Ностальгия — это страдание, причиненное неутолимой жаждой возвращения.
Милан Кундера
Вчера день был блеклый, абсолютно лишенный красок, похожий на насильно умытую невзрачную женщину. Сегодня город оделся в первоснежный белый, как будто завернулся в махровое хрустящее полотенце. Машины чуть замедлили шаг: появились свежие зеркала гололеда. Он улыбнулся этой перемене: в такую погоду прогулки по парку гораздо приятнее, воздух теперь свежее, деревья покрываются белым пухом.
Стоп.
Я снова пытаюсь спрятаться за каким-то вымышленным мужским местоимением, во втором лице легче повествуется, а если сменить рассказчику пол, кажется, что на время перебросишь балласт собственных воспоминаний, эмоций, ощущений на какое-то другое чужеродное «я». Но сейчас так нельзя, это нечестно по отношению к себе: я сама это переживала, я до сих пор проревываю (это очень странный глагол, он мой, мною придуманный для выражения определённого состояния). Так вот, я проревываю вслух или вполголоса, в подушку эти мысли, обгладывающие мой мозг до основания. Представляю, как они все роятся там, жирные, переполненные густой ностальгией, кружат, как жадные хищные насекомые, вгрызающиеся в самое мое нутро до основания. Я не могу перестать помнить, в этом моя мука, если хотите (о, куда же без воображаемого читателя или, точнее, зрителя, сидящего напротив меня в темной театральной ложе с золоченым биноклем), так вот, я все отвлекаюсь на ремарки: я не могу перестать помнить все, каждый важный момент моей жизни словно удесятерён увеличительной лупой. В моей голове — бесконечная пьеса с какими-то безутешными рыданиями посреди кафеля и монологами человека, доведённого до края исступлённого отчаяния. Так невозможно жить, трезво заметит какой-нибудь очень мудрый старший товарищ, удивленно вскидывая брови.

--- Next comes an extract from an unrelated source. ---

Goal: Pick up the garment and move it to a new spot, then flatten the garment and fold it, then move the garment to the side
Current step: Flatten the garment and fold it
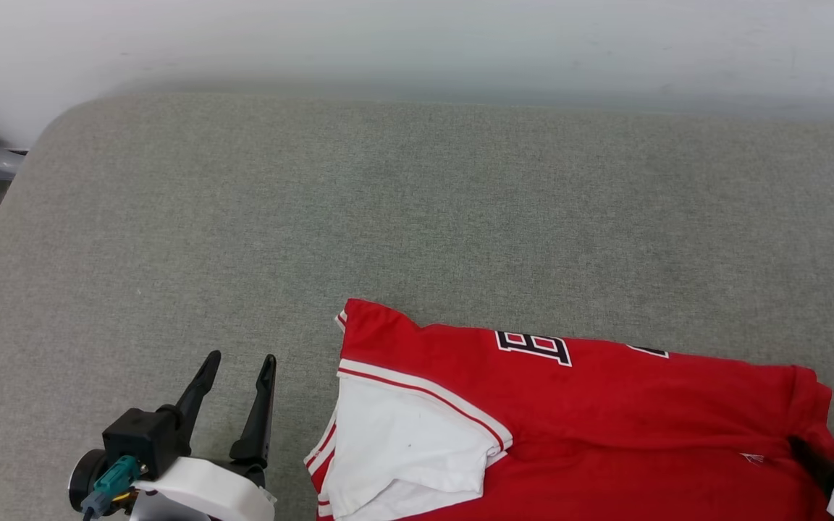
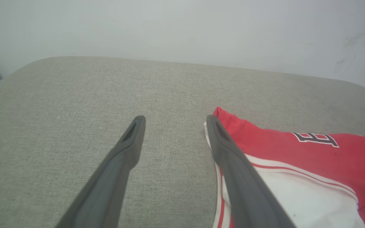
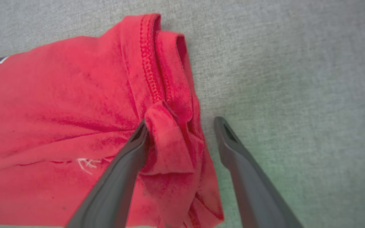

Да, так можно сойти с ума (мысленно киваю). Сегодня уже зима, снова снег. Помню, как он уходил и приходил в снег, это было очень давно, но я помню на каком-то клеточном уровне ту необъятную тягучую вечность после его ухода, помню его возвращение, как я с порога кидалась к нему на шею, будто прыгая в бездну. Ну, да что уж, оно ведь так и было: если бы в тот миг добросовестный санитар измерил мой пульс, показатели приравнялись бы к смертельным. Сегодня я легла поперёк кровати, снова надсадная головная боль. Лежала навзничь, затылком к бледному уличному свету. Вспомнила, как ты ложился сверху, сдавливая меня так, что становилось нечем дышать, сгребая под себя, как плюшевого медвежонка. Я мысленно просила тебя вдавить меня в этот матрас, в пол, в сердцевину земного шара. Мне хотелось впитаться в тебя, стать твоим ребром по-библейски, раствориться в тебе, как вода растворяется в воде, мне хотелось прекратить своё «я», чтобы стать одним «я» с тобой. Долгое время я завидовала самым разным предметам и людям: твоей маме, которая может вечерами пить с тобой чай, спрашивая, как прошёл твой день; твоим друзьям, с которыми ты делишься музыкой, от которых уходишь под утро с одной сигаретой в пачке; случайным прохожим, которые видят тебя и могут украдкой улыбнуться, встретившись с тобой глазами.
Завидовала даже тебе самому, потому что у тебя был ты.
Я помню оранжевое небо из детства.
И снова снег. Снег.
Мне казалось, что я вырасту каким-то очень счастливым человеком, меня очень любили.